### What the exercise asks
Look through the data below and extract, unchanged, the lines from the one that contains "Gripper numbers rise" to the one that contains "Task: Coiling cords", both included.

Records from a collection
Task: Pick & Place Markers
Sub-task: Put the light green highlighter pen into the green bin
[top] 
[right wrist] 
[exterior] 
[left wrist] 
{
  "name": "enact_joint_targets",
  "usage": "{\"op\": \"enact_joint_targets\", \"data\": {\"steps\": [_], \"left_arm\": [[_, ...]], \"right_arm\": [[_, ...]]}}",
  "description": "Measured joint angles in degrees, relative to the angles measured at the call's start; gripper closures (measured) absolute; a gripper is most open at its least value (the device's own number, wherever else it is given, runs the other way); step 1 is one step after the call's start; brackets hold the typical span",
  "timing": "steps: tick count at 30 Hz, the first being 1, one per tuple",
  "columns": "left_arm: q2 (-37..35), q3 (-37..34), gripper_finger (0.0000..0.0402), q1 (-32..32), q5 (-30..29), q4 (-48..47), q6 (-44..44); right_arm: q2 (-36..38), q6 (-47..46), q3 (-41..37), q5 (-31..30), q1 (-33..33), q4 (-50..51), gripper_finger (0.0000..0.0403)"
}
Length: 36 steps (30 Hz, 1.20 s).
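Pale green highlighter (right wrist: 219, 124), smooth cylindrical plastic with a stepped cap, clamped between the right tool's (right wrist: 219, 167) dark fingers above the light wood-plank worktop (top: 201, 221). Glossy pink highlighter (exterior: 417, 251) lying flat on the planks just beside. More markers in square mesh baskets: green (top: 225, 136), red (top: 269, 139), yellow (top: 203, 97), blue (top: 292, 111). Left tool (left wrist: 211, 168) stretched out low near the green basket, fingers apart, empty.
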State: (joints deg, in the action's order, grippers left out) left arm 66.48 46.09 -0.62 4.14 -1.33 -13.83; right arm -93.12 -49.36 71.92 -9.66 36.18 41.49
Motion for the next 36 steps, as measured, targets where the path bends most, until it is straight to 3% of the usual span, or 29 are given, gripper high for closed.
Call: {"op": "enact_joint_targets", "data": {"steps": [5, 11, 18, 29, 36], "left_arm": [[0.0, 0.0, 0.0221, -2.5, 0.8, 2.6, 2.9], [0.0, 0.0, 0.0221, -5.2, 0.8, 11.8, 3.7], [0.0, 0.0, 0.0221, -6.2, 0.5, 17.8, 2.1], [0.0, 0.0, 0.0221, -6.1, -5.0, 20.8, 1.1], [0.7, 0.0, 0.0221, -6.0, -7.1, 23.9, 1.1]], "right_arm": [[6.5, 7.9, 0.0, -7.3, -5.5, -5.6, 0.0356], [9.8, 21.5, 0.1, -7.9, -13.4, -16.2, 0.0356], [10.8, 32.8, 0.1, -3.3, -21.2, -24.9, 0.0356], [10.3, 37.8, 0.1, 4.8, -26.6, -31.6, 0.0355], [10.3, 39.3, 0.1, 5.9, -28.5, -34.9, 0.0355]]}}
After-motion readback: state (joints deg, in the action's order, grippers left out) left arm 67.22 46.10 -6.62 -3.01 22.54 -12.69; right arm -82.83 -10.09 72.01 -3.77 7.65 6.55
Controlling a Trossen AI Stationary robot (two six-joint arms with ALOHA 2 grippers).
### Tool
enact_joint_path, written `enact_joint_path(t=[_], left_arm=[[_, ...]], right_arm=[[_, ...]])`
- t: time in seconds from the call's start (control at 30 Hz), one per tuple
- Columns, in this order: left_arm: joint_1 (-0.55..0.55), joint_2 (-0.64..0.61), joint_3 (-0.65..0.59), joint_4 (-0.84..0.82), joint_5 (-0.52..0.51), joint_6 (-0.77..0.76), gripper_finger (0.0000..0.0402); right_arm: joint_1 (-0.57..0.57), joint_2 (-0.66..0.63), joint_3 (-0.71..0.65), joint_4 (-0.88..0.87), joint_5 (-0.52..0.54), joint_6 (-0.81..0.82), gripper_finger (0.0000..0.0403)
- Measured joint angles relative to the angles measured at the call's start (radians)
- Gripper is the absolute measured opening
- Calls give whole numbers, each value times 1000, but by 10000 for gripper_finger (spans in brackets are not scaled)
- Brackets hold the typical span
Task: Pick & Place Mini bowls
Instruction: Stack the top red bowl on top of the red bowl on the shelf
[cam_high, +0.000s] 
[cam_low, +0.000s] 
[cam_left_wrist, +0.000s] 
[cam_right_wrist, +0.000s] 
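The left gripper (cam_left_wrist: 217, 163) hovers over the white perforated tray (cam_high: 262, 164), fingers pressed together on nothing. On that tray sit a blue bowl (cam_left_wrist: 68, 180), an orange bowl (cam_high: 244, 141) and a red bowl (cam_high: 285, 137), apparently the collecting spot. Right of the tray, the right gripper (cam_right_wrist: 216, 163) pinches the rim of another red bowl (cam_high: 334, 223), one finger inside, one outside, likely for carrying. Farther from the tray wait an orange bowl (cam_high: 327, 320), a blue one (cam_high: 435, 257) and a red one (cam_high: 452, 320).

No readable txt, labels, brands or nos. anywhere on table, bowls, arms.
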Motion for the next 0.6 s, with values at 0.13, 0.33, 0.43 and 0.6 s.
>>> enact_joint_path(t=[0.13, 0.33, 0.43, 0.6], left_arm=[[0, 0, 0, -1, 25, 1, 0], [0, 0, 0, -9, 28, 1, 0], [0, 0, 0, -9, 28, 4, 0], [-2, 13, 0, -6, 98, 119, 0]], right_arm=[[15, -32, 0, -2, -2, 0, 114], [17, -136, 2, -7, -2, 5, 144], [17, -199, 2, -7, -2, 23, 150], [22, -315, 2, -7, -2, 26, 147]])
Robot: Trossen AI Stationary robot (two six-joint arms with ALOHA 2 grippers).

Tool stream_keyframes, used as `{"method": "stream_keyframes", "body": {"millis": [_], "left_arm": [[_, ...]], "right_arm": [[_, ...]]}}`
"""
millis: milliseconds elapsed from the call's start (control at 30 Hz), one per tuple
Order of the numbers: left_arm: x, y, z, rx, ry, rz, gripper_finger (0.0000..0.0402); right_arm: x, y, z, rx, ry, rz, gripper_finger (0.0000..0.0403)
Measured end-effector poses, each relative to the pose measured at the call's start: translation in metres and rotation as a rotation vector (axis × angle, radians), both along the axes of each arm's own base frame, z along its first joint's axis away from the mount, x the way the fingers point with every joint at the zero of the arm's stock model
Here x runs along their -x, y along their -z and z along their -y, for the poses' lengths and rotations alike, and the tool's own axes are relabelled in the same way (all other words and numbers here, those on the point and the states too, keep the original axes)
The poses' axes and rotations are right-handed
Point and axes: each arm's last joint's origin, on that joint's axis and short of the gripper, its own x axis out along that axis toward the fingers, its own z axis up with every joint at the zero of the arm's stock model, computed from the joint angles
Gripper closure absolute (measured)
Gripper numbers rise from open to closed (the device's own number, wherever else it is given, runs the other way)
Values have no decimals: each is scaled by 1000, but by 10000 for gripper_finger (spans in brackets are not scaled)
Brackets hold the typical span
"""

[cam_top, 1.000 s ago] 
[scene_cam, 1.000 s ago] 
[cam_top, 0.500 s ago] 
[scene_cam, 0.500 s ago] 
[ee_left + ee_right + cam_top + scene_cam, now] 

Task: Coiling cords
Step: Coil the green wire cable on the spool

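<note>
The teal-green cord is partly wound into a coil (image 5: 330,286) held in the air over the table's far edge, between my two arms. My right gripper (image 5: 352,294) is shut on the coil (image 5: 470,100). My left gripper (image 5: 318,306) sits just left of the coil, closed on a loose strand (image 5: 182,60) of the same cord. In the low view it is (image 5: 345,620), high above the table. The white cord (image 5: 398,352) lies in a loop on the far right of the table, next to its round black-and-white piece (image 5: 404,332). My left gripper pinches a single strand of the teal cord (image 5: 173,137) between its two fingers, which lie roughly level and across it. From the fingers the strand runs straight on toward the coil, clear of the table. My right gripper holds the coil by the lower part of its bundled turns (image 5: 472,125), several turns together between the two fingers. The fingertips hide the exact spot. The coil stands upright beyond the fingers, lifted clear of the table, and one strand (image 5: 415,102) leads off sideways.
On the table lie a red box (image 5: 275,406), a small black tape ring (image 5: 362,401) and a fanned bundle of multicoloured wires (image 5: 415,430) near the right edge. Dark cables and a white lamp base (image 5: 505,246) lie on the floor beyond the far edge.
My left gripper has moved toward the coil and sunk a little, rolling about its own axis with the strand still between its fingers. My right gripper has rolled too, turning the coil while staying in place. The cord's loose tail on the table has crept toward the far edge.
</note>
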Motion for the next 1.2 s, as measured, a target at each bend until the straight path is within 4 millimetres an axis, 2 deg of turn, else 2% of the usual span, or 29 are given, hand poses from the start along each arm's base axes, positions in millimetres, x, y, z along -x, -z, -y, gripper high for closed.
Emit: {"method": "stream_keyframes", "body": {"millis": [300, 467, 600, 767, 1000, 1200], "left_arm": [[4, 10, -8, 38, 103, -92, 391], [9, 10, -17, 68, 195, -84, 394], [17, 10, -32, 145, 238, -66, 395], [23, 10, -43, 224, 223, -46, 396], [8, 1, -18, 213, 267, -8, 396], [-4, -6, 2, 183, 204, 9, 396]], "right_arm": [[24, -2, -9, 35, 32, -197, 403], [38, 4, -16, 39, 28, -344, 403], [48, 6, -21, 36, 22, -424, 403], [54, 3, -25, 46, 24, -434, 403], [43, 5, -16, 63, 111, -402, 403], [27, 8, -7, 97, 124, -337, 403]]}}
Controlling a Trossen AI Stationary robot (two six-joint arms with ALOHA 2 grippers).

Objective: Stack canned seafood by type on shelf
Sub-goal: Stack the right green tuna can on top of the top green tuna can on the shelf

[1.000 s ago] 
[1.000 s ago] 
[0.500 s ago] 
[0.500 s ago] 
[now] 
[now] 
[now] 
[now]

### Written reply
Gripper numbers rise from open to closed (the device's own number, wherever else it is given, runs the other way)
Values have no decimals: each is scaled by 1000, but by 10000 for gripper_finger (spans in brackets are not scaled)
Brackets hold the typical span
"""

[cam_top, 1.000 s ago] 
[scene_cam, 1.000 s ago] 
[cam_top, 0.500 s ago] 
[scene_cam, 0.500 s ago] 
[ee_left + ee_right + cam_top + scene_cam, now] 

Task: Coiling cords

The exercise has been fully answered.